▸ **Task prompt**:
Give only the number of lines below that contain the word "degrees".

▸ **Collected data**:
[Start of section]

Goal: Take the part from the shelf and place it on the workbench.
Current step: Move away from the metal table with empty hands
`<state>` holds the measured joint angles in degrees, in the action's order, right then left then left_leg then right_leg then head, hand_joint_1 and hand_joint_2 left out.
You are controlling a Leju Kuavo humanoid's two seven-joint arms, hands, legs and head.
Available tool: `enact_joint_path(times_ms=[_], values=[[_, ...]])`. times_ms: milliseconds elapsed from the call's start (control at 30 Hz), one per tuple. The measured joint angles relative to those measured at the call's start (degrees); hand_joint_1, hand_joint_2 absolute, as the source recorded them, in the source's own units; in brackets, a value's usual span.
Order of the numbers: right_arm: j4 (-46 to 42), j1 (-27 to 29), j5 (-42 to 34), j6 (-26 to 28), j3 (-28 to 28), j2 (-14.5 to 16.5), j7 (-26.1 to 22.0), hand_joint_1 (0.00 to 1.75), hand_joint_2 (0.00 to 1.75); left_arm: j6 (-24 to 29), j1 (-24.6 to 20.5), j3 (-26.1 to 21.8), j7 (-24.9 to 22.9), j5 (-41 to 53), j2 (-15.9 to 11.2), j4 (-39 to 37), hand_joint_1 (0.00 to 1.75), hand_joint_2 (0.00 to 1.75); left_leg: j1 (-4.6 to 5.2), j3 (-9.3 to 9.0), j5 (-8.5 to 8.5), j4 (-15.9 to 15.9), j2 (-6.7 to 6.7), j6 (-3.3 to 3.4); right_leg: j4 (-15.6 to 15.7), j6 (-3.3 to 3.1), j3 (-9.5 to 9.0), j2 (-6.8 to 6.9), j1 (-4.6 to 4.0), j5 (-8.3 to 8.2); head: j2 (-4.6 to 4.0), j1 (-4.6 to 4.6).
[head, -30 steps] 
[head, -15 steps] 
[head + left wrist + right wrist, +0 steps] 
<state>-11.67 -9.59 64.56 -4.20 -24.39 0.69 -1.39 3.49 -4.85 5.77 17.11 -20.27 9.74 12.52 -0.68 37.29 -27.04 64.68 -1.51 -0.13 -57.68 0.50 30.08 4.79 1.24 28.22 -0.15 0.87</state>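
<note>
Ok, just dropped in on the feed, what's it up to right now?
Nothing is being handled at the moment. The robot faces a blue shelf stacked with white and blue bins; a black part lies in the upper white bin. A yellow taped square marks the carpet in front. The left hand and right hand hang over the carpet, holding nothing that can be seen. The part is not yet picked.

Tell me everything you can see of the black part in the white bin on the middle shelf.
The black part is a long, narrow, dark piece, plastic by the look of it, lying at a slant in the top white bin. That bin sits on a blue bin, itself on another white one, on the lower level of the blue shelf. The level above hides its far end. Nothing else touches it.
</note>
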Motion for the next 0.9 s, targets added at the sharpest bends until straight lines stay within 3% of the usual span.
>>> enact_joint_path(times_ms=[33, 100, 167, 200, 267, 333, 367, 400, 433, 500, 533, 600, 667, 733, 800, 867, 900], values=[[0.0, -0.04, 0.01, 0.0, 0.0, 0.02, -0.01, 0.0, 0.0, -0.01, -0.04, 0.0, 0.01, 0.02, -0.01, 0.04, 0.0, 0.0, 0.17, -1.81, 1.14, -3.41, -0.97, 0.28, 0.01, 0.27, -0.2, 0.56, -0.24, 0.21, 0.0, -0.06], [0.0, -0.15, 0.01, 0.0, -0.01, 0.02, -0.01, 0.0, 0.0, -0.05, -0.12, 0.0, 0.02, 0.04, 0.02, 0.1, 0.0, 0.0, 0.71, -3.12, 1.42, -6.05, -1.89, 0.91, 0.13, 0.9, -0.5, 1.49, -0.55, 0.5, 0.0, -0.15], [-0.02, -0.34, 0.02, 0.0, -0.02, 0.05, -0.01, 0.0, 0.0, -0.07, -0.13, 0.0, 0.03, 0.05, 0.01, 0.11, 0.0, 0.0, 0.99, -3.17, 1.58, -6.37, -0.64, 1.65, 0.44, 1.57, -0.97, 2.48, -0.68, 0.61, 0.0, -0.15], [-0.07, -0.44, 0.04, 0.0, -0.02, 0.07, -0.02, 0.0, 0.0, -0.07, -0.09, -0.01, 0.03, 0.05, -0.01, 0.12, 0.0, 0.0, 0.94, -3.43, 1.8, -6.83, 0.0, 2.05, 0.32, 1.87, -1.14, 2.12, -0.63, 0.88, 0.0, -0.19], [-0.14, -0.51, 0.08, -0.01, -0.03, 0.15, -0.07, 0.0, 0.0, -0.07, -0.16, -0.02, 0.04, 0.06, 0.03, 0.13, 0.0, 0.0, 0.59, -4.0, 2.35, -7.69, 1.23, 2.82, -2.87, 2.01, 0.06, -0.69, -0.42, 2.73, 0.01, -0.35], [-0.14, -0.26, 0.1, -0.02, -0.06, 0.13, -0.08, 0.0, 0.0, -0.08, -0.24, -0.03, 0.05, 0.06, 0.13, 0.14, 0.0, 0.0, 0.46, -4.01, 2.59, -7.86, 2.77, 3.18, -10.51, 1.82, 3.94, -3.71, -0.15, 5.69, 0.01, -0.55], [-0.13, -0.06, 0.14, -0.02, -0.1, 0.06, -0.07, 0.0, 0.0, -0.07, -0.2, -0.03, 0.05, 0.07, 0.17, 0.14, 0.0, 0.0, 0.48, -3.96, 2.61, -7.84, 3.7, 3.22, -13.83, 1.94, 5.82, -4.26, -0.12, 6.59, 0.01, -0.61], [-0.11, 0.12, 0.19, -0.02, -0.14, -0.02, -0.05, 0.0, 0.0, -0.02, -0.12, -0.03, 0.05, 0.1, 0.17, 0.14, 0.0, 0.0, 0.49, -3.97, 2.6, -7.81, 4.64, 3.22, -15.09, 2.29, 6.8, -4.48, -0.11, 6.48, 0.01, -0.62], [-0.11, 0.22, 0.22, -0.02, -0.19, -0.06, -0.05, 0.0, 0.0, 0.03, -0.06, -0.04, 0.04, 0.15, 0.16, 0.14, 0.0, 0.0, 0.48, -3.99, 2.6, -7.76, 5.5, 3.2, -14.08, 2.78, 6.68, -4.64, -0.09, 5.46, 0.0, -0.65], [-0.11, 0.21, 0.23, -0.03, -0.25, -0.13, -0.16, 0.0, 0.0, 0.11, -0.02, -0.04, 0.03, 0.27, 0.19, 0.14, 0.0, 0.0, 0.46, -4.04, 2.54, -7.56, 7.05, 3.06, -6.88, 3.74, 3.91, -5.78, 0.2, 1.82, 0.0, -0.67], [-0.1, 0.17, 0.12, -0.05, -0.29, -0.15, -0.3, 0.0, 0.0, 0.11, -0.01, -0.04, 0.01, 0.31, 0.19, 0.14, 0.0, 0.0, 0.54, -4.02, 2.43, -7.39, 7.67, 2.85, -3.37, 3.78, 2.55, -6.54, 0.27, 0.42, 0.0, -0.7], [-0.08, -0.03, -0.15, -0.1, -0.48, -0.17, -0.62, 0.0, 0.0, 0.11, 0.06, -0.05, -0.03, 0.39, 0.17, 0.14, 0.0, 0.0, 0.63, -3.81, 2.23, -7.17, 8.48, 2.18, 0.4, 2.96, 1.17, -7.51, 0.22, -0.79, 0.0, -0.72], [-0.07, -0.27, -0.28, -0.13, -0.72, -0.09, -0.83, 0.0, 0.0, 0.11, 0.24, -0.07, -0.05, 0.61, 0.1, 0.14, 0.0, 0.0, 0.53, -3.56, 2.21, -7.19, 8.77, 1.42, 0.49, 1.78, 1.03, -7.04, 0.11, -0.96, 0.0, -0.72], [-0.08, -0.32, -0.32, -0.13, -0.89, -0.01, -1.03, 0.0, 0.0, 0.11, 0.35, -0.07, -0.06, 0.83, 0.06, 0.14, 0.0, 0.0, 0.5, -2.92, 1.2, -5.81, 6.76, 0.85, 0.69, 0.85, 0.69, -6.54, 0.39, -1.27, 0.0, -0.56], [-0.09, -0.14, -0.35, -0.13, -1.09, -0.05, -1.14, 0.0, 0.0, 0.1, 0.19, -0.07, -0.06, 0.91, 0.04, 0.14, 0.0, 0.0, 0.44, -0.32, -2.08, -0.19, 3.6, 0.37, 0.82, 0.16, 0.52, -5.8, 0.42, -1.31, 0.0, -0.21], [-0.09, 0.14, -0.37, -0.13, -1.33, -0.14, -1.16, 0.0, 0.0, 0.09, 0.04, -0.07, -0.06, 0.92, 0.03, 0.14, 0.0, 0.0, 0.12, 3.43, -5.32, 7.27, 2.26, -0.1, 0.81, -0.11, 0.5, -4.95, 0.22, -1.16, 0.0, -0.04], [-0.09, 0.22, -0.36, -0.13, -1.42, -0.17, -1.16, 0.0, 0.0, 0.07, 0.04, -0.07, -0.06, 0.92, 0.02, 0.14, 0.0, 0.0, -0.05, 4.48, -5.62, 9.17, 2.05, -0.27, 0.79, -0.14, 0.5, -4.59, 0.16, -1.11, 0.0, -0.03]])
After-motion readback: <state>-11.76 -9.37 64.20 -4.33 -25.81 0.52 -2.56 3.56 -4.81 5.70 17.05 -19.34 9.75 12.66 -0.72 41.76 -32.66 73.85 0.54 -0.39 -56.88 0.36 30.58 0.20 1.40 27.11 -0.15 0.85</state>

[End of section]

▸ **Written response**:
2